From the entries below, transcribe exactly the lines between the line holding "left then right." and the line holding "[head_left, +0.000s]", inclusive; skip all other lines.

+++ RECORDS FOR THE EXERCISE +++

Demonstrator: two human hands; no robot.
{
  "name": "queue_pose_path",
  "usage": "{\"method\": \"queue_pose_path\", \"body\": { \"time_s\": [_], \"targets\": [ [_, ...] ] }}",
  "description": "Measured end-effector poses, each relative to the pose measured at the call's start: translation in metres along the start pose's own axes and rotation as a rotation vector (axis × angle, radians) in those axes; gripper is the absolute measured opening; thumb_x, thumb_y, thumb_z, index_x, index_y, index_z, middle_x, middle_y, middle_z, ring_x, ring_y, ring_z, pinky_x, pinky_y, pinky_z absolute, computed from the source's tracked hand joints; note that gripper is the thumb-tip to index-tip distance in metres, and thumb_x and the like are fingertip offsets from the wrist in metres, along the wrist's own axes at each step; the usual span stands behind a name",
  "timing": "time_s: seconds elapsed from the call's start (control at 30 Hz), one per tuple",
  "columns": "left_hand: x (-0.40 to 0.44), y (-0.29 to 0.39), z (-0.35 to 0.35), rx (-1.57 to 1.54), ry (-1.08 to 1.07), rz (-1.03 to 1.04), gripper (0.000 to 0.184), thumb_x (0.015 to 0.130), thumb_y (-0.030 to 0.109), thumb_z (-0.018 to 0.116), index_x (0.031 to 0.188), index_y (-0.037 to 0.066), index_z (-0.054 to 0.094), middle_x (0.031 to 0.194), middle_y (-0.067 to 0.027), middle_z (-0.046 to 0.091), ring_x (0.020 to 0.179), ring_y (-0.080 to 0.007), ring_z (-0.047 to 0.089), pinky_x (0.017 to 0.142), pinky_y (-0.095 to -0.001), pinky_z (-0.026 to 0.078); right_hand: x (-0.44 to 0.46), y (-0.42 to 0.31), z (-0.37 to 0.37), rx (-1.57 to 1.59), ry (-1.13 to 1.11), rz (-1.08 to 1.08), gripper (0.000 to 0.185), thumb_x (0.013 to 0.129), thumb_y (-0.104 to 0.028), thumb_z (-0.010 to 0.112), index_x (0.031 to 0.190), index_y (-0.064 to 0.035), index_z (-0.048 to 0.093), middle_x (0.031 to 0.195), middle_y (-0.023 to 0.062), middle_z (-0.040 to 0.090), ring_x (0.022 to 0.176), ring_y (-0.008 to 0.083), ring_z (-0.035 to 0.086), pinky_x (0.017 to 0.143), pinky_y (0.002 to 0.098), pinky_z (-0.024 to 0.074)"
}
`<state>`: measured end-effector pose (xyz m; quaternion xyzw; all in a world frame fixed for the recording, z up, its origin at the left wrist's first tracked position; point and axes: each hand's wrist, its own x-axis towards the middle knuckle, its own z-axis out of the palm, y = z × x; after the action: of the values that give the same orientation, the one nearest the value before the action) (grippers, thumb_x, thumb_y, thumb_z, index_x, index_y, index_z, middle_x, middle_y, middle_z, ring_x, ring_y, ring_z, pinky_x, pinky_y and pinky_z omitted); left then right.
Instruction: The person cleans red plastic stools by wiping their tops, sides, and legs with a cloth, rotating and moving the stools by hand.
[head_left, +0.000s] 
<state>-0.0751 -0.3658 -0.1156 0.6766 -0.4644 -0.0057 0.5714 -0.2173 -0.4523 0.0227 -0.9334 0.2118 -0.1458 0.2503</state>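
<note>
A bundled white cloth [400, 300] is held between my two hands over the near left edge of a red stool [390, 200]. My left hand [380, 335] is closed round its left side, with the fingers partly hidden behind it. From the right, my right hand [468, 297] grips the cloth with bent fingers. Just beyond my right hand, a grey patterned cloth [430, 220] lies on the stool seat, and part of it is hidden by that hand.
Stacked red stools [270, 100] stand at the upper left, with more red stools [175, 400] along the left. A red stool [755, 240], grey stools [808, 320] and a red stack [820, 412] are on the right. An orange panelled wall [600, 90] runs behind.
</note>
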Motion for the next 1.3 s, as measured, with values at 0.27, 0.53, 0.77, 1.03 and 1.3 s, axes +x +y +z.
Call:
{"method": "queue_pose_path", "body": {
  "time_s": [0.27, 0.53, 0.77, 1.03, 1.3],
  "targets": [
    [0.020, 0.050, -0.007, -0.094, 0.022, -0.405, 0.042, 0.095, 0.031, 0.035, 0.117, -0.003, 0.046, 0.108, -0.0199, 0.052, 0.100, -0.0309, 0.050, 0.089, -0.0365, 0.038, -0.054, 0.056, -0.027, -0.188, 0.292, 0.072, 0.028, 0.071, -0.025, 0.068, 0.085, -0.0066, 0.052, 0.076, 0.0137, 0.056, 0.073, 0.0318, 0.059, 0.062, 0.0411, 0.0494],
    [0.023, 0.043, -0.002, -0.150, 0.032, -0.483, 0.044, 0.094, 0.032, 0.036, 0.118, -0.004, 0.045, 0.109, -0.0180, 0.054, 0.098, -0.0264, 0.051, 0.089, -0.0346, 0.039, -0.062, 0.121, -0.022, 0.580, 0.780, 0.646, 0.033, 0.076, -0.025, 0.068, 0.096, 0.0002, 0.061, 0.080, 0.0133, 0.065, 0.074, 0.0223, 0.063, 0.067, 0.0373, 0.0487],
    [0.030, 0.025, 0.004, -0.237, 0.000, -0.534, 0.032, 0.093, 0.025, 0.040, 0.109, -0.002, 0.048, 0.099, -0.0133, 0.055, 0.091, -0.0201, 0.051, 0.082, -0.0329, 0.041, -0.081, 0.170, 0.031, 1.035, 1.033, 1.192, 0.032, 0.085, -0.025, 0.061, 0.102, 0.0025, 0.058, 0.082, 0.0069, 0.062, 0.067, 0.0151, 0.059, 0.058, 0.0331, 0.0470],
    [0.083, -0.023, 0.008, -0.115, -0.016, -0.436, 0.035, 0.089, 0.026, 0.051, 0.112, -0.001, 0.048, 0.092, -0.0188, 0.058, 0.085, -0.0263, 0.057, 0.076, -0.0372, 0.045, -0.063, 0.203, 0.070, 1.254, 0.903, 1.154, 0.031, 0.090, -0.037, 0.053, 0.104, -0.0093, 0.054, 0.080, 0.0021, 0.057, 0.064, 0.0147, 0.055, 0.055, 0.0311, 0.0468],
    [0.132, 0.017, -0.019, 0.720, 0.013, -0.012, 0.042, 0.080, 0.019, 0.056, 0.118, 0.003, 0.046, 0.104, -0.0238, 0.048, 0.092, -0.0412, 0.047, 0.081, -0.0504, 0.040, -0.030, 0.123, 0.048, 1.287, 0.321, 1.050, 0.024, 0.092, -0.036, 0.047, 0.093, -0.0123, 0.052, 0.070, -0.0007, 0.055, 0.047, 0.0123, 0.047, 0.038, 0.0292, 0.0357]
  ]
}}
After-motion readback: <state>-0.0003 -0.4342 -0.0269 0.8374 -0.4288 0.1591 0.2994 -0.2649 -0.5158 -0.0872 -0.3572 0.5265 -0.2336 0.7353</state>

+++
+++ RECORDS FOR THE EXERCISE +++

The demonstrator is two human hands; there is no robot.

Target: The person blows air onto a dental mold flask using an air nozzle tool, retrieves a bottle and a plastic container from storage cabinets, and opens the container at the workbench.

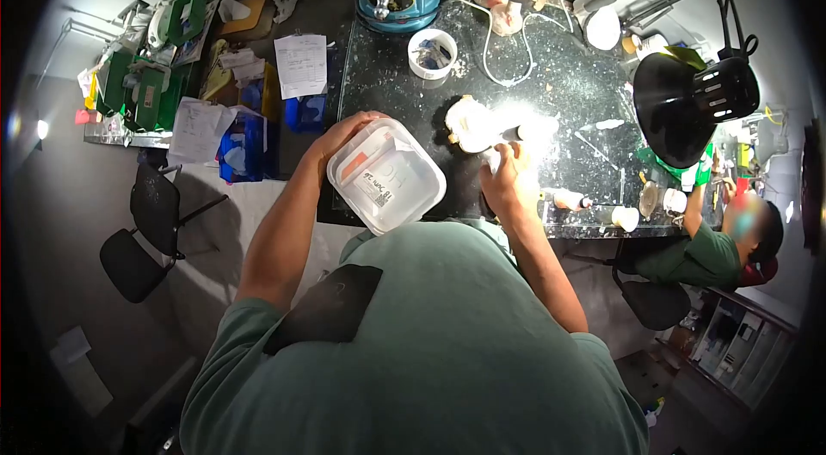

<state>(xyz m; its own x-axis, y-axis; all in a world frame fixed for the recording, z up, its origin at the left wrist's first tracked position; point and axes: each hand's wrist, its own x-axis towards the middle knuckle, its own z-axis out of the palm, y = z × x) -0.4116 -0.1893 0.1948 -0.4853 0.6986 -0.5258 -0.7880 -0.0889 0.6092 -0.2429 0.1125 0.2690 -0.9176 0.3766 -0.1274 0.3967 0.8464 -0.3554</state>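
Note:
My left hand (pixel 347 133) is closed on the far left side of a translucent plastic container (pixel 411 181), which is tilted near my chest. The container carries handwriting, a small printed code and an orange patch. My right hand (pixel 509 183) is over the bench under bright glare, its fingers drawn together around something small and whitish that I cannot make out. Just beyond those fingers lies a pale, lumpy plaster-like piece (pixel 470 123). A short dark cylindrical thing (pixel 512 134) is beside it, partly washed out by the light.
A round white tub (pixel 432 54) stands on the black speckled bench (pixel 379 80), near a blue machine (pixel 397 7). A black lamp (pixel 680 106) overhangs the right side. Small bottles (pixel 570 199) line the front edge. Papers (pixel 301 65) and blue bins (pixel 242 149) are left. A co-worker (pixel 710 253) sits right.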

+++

§ **RESULT FOR THIS EXERCISE**:
`<state>`: measured end-effector pose (xyz m; quaternion xyzw; all in a world frame fixed for the recording, z up, its origin at the left wrist's first tracked position; point and axes: each hand's wrist, its own x-axis towards the middle knuckle, its own z-axis out of the palm, y = z × x; after the action: of the values that give the same orientation, the one nearest the value before the action) (grippers, thumb_x, thumb_y, thumb_z, index_x, index_y, index_z, middle_x, middle_y, middle_z, ring_x, ring_y, ring_z, pinky_x, pinky_y and pinky_z omitted); left then right.
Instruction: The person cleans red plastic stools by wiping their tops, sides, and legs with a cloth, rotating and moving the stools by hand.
[head_left, +0.000s] 

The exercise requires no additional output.